A.S. Byatt, Il libro dei bambini
Einaudi, 699 pagine, 25,00 euro
Byatt scrive da sempre romanzi che spesso risultano assidui e massicci, e ormai si è affermata come nome di punta della letteratura inglese contemporanea.
Si esce un po’ stremati dalla lettura dell’ultimo, l’evocazione minuziosa della vita di alcune famiglie di intellettuali e artisti britannici tra l’età di Vittoria e i massacri dell’insensata e disgustosa prima guerra mondiale inter-borghese e tra parenti stretti, proprio com’erano, insiste la Byatt, i reali d’Inghilterra, Germania e Russia. Famiglie.
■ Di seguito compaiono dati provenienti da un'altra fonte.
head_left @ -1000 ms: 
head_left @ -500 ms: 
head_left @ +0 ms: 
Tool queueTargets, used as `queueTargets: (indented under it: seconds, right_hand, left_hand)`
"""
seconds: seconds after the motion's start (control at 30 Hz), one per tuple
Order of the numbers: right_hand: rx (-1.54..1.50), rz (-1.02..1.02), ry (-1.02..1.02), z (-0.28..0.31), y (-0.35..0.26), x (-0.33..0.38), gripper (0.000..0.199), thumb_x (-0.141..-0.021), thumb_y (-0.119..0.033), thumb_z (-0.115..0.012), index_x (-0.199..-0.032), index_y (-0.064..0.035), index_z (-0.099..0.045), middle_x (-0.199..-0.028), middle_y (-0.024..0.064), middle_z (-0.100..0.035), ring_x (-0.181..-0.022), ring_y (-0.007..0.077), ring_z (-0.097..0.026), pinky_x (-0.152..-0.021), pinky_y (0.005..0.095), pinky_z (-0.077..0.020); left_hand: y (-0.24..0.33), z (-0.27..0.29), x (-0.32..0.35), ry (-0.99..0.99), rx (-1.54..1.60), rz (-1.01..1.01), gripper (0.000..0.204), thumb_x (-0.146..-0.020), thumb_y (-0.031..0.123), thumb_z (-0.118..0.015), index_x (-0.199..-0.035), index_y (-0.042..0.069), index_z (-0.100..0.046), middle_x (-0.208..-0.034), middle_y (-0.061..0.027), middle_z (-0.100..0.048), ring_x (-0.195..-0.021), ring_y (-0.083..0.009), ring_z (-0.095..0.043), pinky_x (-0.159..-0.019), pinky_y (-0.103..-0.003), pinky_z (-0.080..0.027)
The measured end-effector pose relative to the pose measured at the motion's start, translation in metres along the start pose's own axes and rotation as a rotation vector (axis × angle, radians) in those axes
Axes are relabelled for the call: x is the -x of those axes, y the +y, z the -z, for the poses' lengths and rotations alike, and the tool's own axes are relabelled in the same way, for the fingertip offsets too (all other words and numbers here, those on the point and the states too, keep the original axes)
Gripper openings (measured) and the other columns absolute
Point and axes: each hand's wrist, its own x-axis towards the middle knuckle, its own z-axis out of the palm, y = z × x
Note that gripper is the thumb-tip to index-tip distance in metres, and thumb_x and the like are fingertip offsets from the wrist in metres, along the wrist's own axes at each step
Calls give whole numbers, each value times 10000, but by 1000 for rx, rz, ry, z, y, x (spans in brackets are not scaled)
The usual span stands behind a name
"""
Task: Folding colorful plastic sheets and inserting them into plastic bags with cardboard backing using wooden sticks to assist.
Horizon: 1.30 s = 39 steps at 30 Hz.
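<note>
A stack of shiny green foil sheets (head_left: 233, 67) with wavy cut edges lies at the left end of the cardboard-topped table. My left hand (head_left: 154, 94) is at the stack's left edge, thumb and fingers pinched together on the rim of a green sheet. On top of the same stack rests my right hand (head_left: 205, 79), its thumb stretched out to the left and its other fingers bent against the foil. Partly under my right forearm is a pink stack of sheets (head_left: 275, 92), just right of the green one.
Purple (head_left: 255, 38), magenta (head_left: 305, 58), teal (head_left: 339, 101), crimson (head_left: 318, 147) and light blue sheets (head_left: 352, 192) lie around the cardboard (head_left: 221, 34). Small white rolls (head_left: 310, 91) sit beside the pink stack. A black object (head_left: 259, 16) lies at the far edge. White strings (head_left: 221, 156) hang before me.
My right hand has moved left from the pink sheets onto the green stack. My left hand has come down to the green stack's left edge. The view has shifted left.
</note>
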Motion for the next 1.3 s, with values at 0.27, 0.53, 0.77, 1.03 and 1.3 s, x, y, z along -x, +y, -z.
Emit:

Nella tradizione – ma con una minuziosità che non trascura né lo sfondo né il primissimo piano – distante, poco emotiva, elencatrice, si tratta infine di un romanzo storico che mescola personaggi immaginari e reali – tutti quelli più significativi della politica e dell’arte di quei lunghi decenni – e stabilisce un affresco vastissimo e credibile, talvolta pedante, che nella parte finale dichiara il suo senso narrando la grande guerra e i suoi esiti sulle cento vite che ha narrato, sui complicati “bambini” cresciuti in un’epoca di liberazioni e affermazioni che non li hanno liberati dal dolore, dalla solitudine e dalla tragedia.
Questo possente “ripasso” chiede il suo tempo, è lucidamente borghese e perfeziona un quadro che già conoscevamo grazie all’opera di altri scrittori (Edward Forster, Virginia Woolf, eccetera), che appaiono qui sullo sfondo.